In March 2024 the FDA established a brand-new regulatory pathway for over-the-counter continuous glucose monitors, fundamentally changing who can access real-time blood sugar data. For the first time in the history of glucose monitoring, healthy adults and people with prediabetes can walk into a pharmacy—or order online—and purchase a CGM sensor without a prescription.
The Two Devices That Launched the OTC Era
Dexcom Stelo received FDA clearance on March 5, 2024, making it the first over-the-counter continuous glucose monitor available in the United States. The Stelo sensor lasts 15 days, streams glucose readings to a smartphone app every 5 minutes, and carries a retail price of roughly $99 per month (two sensors). It is designed for adults 18 and older who do not use insulin.

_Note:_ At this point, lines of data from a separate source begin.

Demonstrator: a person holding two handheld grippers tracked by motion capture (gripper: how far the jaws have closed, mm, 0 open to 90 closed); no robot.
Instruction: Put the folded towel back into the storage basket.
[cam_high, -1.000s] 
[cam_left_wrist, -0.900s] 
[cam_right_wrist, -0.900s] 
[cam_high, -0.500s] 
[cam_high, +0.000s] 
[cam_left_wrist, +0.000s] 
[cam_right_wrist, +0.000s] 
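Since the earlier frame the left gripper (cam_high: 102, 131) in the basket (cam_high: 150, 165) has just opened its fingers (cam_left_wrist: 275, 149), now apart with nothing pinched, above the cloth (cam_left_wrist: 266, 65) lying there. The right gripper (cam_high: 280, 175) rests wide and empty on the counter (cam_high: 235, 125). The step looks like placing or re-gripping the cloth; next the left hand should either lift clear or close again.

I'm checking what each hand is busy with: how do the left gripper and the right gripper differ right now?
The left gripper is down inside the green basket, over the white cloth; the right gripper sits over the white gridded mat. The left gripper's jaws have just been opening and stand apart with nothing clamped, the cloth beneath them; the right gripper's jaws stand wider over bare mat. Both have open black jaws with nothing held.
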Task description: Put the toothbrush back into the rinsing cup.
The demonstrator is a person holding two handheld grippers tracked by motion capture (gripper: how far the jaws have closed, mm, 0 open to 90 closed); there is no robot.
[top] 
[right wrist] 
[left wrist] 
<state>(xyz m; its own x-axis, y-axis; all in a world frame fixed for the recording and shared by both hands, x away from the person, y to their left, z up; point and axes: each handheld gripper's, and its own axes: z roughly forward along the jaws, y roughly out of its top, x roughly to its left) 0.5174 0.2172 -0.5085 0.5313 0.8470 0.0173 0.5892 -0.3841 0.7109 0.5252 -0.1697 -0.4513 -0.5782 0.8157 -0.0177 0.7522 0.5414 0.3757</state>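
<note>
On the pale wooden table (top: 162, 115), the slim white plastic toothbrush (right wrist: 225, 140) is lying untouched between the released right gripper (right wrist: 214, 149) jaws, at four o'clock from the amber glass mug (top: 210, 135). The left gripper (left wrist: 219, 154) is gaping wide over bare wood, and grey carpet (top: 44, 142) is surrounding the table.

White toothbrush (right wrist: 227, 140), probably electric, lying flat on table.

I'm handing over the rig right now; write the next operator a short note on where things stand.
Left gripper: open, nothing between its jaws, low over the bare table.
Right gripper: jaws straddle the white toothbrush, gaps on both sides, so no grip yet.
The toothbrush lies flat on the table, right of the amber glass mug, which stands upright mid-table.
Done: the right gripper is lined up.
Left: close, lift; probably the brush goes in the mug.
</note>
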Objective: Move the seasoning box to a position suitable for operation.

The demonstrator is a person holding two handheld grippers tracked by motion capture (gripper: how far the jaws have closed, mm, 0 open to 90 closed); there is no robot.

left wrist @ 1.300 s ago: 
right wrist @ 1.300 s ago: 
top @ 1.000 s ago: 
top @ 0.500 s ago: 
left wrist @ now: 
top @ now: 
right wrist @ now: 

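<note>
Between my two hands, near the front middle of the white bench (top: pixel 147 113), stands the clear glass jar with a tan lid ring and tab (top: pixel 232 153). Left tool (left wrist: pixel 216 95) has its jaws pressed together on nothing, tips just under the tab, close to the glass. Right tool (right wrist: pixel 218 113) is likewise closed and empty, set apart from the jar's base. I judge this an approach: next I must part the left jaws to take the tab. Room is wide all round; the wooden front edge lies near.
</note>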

Abbott Lingo followed shortly after with its own OTC clearance. Lingo pairs a 14-day Libre-based sensor with an app built around metabolic coaching rather than medical management. The app translates raw glucose data into a proprietary "Lingo Score" and provides nutrition and exercise nudges. Abbott priced Lingo at approximately $49 per two-week sensor, undercutting Stelo by a significant margin.
What Changed at the FDA
Before 2024 every CGM on the market was classified as a Class II medical device requiring a prescription. The FDA's new De Novo pathway for OTC CGMs created a separate classification—specifically for devices intended to measure glucose trends in non-insulin-using adults. This classification imposes different labeling rules: OTC CGMs cannot display glucose rate-of-change arrows the same way prescription devices do, and they must include consumer-friendly warnings about limitations.
Why This Matters for 96 Million Americans
According to the CDC, 96 million American adults have prediabetes, and 80 percent of them do not know it. An A1C test captures a 3-month average but misses the post-meal glucose spikes that often signal early insulin resistance. A continuous glucose monitor reveals those hidden spikes in real time, giving users the data they need to make immediate dietary and exercise changes.
The over-the-counter availability removes two major barriers: the cost of a doctor visit to obtain a prescription and the stigma some people feel about seeking a "diabetes device." With OTC CGMs, glucose monitoring shifts from disease management to proactive wellness—a market analysts estimate could exceed $5 billion by 2030.
Pricing and Insurance Implications
Because Stelo and Lingo are classified as wellness devices rather than therapeutic devices, health insurance and Medicare generally do not cover them. Consumers pay entirely out of pocket. However, both devices are eligible for purchase with HSA and FSA funds, which softens the cost for workers enrolled in high-deductible health plans.
The Road Ahead
Industry analysts expect Medtronic and several startup CGM manufacturers to pursue OTC clearances in 2025 and 2026. Greater competition will drive sensor prices lower and push app ecosystems toward richer features—personalized nutrition coaching, integration with fitness trackers, and predictive glucose alerts powered by machine learning. The OTC CGM category is still in its infancy, but the FDA's 2024 decision marks a turning point: glucose data is no longer locked behind a prescription pad.